EXERCISE BRIEF: For each line of the listing that includes the word "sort", show the whole line.

■ ■ ■ ■ ■

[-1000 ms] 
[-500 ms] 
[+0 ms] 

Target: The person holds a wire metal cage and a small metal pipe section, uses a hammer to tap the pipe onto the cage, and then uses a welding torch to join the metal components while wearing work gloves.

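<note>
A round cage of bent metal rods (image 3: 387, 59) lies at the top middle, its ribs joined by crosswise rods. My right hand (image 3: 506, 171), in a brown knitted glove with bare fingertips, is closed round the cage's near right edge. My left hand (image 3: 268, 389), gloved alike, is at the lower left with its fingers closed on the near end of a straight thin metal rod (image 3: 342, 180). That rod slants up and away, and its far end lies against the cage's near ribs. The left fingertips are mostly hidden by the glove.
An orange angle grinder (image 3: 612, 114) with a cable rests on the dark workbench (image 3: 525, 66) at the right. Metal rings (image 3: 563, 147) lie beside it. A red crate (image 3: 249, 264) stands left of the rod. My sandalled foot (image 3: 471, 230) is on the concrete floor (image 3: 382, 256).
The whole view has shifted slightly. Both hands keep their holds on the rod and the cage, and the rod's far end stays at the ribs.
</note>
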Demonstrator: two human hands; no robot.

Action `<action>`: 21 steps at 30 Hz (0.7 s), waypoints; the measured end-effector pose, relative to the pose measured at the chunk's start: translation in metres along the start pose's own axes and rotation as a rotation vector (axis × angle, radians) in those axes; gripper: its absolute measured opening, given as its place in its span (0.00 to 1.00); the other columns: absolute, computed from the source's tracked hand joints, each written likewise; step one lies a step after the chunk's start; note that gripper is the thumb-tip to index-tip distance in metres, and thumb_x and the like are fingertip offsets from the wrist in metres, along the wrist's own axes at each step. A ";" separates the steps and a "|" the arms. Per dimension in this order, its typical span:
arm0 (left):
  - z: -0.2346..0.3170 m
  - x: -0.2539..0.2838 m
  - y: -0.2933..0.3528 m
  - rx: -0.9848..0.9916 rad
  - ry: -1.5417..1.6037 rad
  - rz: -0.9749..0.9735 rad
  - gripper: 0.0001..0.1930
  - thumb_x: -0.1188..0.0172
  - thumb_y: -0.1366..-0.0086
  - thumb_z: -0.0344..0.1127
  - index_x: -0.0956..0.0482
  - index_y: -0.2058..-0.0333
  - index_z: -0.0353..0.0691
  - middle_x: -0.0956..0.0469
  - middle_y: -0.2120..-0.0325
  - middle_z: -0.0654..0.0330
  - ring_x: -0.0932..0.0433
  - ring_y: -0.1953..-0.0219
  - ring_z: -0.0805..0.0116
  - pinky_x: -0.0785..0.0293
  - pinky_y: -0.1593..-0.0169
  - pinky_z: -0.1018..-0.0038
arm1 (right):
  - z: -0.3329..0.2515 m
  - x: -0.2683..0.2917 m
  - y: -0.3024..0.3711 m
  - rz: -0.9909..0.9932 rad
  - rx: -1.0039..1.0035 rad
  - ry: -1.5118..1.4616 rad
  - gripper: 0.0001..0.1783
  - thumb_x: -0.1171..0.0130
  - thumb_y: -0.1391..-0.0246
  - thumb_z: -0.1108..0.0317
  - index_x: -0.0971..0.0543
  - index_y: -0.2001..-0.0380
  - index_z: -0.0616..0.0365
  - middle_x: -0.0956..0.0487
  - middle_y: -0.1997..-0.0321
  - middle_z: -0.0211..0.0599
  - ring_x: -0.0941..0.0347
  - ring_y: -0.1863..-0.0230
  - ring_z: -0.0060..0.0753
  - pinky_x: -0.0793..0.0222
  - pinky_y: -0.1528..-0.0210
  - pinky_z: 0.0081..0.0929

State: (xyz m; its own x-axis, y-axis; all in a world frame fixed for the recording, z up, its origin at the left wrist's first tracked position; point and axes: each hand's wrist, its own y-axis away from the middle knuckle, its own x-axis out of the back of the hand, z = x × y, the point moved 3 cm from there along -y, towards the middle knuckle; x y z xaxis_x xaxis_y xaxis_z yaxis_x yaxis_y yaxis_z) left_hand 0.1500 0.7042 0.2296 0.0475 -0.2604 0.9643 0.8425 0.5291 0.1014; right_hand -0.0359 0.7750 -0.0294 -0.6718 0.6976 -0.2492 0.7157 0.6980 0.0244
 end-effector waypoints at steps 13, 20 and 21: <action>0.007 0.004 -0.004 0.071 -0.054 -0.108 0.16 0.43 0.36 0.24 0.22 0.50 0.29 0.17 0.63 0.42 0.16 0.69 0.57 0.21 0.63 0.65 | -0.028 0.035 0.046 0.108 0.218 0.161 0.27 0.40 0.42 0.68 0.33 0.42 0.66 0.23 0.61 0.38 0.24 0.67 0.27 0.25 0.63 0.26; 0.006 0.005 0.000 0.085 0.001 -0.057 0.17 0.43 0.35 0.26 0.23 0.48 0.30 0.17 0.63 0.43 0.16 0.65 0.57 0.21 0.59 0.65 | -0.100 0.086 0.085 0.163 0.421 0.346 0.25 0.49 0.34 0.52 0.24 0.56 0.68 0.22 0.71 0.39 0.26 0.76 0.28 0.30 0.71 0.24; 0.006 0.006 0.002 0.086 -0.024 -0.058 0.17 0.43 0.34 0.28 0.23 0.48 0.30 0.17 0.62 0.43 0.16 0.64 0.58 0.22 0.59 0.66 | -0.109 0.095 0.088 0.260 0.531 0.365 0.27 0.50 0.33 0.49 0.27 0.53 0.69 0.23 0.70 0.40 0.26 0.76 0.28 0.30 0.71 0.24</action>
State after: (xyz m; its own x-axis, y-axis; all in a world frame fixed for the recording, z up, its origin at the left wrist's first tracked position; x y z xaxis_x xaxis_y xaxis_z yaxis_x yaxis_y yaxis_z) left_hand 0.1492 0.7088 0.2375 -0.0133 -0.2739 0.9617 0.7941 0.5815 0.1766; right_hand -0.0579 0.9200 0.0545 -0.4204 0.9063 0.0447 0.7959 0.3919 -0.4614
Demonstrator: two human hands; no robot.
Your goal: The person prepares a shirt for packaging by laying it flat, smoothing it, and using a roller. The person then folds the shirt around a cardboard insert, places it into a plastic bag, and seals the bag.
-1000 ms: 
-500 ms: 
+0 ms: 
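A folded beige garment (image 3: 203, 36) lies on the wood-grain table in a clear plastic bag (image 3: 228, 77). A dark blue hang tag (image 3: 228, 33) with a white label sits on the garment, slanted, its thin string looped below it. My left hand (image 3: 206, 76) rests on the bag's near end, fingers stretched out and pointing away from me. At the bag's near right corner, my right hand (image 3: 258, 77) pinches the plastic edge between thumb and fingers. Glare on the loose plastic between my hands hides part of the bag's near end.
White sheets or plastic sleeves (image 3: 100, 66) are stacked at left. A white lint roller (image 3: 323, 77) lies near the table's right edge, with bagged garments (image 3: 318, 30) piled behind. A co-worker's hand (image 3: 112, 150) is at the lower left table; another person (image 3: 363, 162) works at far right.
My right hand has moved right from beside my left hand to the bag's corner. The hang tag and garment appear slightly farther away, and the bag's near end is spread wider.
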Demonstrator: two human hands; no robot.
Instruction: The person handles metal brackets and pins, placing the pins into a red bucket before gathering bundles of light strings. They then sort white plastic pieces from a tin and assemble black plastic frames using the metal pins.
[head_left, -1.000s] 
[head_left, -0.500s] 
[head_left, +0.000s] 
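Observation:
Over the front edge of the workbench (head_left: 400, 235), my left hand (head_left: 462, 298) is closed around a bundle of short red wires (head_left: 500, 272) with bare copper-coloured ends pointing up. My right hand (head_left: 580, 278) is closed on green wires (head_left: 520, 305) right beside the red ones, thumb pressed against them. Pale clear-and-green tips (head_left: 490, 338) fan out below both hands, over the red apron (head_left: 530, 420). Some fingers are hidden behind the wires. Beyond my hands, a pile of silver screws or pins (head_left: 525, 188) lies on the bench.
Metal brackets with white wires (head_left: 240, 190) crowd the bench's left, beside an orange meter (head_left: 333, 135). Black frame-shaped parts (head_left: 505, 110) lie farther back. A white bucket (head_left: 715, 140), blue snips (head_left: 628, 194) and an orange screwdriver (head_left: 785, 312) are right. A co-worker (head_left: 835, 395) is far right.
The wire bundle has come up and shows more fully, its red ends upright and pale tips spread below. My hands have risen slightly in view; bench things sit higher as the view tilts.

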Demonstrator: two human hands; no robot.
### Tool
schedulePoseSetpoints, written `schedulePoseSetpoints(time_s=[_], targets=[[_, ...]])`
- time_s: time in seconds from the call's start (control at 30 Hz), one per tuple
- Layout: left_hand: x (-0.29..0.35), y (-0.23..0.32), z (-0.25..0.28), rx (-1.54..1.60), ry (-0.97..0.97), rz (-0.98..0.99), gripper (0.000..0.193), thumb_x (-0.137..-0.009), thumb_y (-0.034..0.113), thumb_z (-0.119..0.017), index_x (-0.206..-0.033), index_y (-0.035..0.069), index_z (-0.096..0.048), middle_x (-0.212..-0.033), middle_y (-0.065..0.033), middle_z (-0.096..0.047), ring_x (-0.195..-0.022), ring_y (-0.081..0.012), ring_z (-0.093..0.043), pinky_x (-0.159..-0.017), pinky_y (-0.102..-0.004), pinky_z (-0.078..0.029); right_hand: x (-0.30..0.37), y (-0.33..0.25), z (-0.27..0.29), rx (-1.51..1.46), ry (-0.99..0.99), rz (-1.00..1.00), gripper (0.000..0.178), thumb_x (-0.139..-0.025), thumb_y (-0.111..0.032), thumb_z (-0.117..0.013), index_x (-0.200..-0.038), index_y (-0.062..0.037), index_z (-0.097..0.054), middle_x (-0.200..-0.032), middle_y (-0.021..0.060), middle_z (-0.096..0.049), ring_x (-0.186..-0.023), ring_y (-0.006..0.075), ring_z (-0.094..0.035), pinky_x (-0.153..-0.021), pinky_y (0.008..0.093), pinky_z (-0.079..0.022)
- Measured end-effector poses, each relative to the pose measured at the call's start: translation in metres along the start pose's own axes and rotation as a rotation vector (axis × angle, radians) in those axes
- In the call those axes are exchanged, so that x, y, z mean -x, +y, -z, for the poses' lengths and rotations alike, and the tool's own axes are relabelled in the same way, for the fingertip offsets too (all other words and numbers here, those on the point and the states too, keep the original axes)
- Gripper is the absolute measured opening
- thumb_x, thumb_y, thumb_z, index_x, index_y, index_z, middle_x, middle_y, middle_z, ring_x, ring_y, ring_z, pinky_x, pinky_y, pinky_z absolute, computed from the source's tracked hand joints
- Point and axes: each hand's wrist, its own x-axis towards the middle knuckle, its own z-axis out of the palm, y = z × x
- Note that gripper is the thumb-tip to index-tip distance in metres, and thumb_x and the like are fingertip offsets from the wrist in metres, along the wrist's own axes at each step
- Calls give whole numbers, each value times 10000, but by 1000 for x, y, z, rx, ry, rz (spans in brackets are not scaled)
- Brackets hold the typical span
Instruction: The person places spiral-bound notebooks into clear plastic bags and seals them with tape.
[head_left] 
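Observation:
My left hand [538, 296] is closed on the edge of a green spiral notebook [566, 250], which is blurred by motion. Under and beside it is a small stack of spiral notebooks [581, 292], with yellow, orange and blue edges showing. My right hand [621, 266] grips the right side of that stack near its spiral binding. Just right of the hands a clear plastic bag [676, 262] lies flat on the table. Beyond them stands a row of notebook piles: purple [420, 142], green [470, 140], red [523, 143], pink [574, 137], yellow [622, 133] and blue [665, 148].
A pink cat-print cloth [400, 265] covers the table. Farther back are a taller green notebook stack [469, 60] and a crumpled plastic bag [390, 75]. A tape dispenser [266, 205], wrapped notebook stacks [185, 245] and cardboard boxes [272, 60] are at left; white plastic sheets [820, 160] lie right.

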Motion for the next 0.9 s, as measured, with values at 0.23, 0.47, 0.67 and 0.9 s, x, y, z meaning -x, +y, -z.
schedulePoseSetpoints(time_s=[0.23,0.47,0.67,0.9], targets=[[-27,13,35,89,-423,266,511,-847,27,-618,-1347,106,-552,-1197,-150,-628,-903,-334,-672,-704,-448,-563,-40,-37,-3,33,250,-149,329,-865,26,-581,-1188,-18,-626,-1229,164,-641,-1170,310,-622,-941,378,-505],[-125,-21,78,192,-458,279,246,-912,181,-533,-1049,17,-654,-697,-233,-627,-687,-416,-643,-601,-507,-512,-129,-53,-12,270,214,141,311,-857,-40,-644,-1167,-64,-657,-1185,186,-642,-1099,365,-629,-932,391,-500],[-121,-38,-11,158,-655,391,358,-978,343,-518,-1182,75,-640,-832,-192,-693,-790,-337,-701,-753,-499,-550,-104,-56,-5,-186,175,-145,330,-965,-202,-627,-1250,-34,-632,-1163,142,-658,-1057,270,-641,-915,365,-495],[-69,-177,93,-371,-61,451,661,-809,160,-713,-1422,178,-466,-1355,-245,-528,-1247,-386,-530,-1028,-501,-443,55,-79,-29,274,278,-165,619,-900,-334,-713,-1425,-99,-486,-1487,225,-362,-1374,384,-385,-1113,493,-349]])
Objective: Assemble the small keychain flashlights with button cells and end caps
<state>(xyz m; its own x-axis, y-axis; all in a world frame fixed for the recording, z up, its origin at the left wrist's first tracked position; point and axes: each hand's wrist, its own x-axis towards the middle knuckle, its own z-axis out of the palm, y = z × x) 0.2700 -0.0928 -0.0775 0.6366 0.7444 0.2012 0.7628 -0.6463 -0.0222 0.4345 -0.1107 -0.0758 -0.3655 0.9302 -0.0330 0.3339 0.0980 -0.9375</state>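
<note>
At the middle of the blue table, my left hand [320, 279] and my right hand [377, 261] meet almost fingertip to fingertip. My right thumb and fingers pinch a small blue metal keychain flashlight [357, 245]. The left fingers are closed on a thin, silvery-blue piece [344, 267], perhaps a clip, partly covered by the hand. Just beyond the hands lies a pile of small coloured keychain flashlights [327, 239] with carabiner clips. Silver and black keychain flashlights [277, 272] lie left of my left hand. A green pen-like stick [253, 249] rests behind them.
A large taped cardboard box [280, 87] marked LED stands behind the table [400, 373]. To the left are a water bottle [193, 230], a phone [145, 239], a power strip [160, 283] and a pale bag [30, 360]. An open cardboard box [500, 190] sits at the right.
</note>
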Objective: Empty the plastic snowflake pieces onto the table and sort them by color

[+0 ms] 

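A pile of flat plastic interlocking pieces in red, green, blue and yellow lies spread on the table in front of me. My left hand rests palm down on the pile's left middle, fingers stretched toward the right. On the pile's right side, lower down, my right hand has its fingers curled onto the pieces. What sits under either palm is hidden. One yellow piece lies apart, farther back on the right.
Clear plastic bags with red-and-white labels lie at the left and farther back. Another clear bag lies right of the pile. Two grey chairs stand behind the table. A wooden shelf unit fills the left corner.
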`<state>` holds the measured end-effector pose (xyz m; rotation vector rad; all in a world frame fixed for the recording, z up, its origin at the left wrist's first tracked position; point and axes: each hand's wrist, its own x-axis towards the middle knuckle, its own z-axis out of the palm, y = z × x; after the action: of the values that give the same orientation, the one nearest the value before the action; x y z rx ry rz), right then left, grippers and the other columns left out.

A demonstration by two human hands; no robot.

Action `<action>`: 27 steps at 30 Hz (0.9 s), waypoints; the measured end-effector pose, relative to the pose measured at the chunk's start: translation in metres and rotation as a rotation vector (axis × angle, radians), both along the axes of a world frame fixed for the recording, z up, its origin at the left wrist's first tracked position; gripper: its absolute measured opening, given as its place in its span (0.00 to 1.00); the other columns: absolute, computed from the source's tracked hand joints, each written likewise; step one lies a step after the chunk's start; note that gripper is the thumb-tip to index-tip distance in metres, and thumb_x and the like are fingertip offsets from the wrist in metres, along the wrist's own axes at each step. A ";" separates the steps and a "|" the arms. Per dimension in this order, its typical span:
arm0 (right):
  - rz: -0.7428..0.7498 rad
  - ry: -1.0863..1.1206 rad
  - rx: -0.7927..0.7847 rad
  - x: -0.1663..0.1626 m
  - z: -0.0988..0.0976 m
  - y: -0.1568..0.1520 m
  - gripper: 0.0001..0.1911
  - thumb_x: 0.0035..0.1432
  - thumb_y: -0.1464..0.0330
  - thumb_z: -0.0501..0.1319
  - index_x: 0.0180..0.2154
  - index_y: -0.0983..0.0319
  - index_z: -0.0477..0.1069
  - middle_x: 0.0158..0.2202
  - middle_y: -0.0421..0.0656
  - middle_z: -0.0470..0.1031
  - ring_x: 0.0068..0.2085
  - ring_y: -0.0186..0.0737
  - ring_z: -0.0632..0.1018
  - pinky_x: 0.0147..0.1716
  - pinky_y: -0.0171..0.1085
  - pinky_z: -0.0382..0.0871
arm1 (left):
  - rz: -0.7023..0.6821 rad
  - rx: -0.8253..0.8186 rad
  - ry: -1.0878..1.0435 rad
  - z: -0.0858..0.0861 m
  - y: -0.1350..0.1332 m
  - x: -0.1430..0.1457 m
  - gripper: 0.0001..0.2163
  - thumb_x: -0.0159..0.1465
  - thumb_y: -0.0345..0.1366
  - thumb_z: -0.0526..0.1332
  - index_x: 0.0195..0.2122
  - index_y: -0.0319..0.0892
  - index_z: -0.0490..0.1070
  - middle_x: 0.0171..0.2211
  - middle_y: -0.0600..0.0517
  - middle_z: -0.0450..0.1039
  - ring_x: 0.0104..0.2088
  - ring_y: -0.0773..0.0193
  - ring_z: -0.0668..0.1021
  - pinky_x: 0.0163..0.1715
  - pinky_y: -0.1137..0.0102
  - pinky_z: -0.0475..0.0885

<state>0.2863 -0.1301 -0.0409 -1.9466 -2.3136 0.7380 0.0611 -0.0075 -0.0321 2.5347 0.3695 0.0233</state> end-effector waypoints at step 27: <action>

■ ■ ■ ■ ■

EXERCISE OUTPUT:
Instruction: The person handles metal brackets and pins, placing the pins into a red bucket before gathering bundles of light strings. They then sort white plastic pieces from a tin and assemble black plastic frames using the metal pins.
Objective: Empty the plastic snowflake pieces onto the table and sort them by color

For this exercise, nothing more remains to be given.